▶ SUPPLIED DATA:
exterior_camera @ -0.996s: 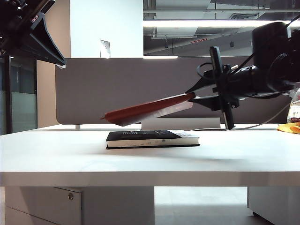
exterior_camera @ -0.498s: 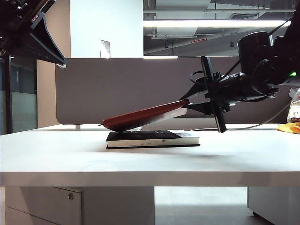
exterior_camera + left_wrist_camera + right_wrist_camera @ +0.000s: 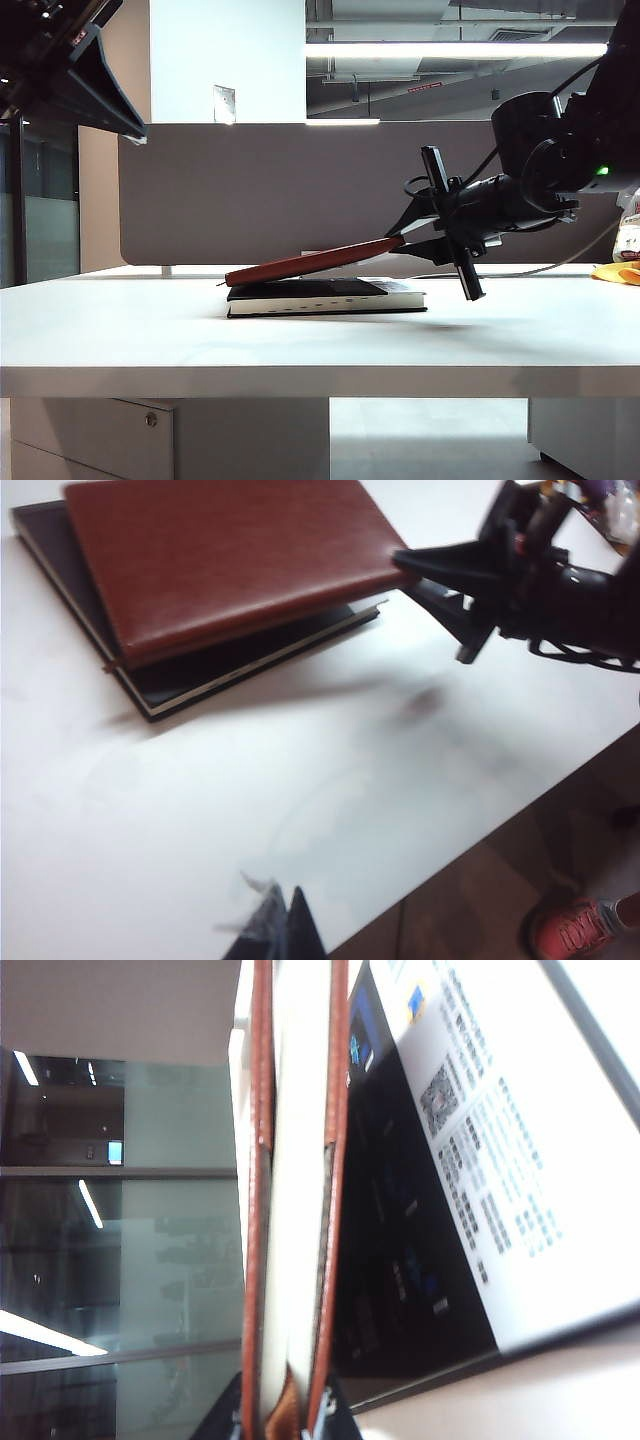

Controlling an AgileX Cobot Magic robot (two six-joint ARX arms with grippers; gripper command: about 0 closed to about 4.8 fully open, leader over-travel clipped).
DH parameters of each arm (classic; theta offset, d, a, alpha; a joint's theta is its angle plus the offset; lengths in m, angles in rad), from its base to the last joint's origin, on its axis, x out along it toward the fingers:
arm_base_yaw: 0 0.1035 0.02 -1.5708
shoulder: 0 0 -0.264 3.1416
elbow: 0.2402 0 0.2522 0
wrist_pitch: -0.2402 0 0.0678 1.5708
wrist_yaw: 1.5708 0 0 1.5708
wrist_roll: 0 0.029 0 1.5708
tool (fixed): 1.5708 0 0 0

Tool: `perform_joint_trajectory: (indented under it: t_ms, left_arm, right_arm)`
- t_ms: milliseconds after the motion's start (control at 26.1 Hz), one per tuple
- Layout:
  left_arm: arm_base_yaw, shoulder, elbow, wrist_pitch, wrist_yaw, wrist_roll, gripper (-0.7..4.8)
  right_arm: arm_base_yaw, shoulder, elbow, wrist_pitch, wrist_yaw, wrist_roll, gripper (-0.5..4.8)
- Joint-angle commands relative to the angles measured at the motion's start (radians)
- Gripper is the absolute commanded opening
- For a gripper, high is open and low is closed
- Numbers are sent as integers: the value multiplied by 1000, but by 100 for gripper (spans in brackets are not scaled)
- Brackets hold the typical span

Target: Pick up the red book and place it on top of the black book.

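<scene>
Now red book (image 3: 315, 262) pinched in right gripper (image 3: 405, 236) jaws, tilted on black book (image 3: 325, 296); left gripper (image 3: 280, 930) apart

The red book (image 3: 235, 560) lies tilted over the black book (image 3: 190, 670) on the white table (image 3: 300, 810). The right gripper (image 3: 420, 572) clamps its corner.

exterior: low, table-edge level, side-on | left wrist: high, looking down | right wrist: close along red book (image 3: 290, 1210) | shared: both books
</scene>
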Motion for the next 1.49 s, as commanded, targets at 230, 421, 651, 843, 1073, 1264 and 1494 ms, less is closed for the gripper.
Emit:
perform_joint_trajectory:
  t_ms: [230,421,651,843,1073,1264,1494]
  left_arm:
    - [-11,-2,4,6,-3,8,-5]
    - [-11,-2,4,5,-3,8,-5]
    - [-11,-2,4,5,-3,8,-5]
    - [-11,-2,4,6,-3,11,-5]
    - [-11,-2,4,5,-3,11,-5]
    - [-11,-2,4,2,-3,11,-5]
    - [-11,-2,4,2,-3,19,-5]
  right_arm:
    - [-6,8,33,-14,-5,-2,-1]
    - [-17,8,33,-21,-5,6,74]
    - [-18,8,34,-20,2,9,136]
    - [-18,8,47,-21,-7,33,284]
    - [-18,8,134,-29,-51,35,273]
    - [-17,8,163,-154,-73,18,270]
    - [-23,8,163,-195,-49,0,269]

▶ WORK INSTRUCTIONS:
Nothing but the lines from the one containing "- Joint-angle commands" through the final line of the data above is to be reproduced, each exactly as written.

▶ REPLY TO THE EXERCISE:
- Joint-angle commands relative to the angles measured at the motion's start (radians)
- Gripper is the absolute commanded opening
- For a gripper, high is open and low is closed
- Numbers are sent as integers: the value multiplied by 1000, but by 100 for gripper (spans in brackets are not scaled)
- Brackets hold the typical span

Target: Pick up the red book and place it on top of the black book.

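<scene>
Now red book (image 3: 315, 262) pinched in right gripper (image 3: 405, 236) jaws, tilted on black book (image 3: 325, 296); left gripper (image 3: 280, 930) apart

The red book (image 3: 235, 560) lies tilted over the black book (image 3: 190, 670) on the white table (image 3: 300, 810). The right gripper (image 3: 420, 572) clamps its corner.

exterior: low, table-edge level, side-on | left wrist: high, looking down | right wrist: close along red book (image 3: 290, 1210) | shared: both books
</scene>
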Motion for the next 1.49 s, as commanded, targets at 230, 421, 651, 843, 1073, 1264 and 1494 ms, less is closed for the gripper.
Emit:
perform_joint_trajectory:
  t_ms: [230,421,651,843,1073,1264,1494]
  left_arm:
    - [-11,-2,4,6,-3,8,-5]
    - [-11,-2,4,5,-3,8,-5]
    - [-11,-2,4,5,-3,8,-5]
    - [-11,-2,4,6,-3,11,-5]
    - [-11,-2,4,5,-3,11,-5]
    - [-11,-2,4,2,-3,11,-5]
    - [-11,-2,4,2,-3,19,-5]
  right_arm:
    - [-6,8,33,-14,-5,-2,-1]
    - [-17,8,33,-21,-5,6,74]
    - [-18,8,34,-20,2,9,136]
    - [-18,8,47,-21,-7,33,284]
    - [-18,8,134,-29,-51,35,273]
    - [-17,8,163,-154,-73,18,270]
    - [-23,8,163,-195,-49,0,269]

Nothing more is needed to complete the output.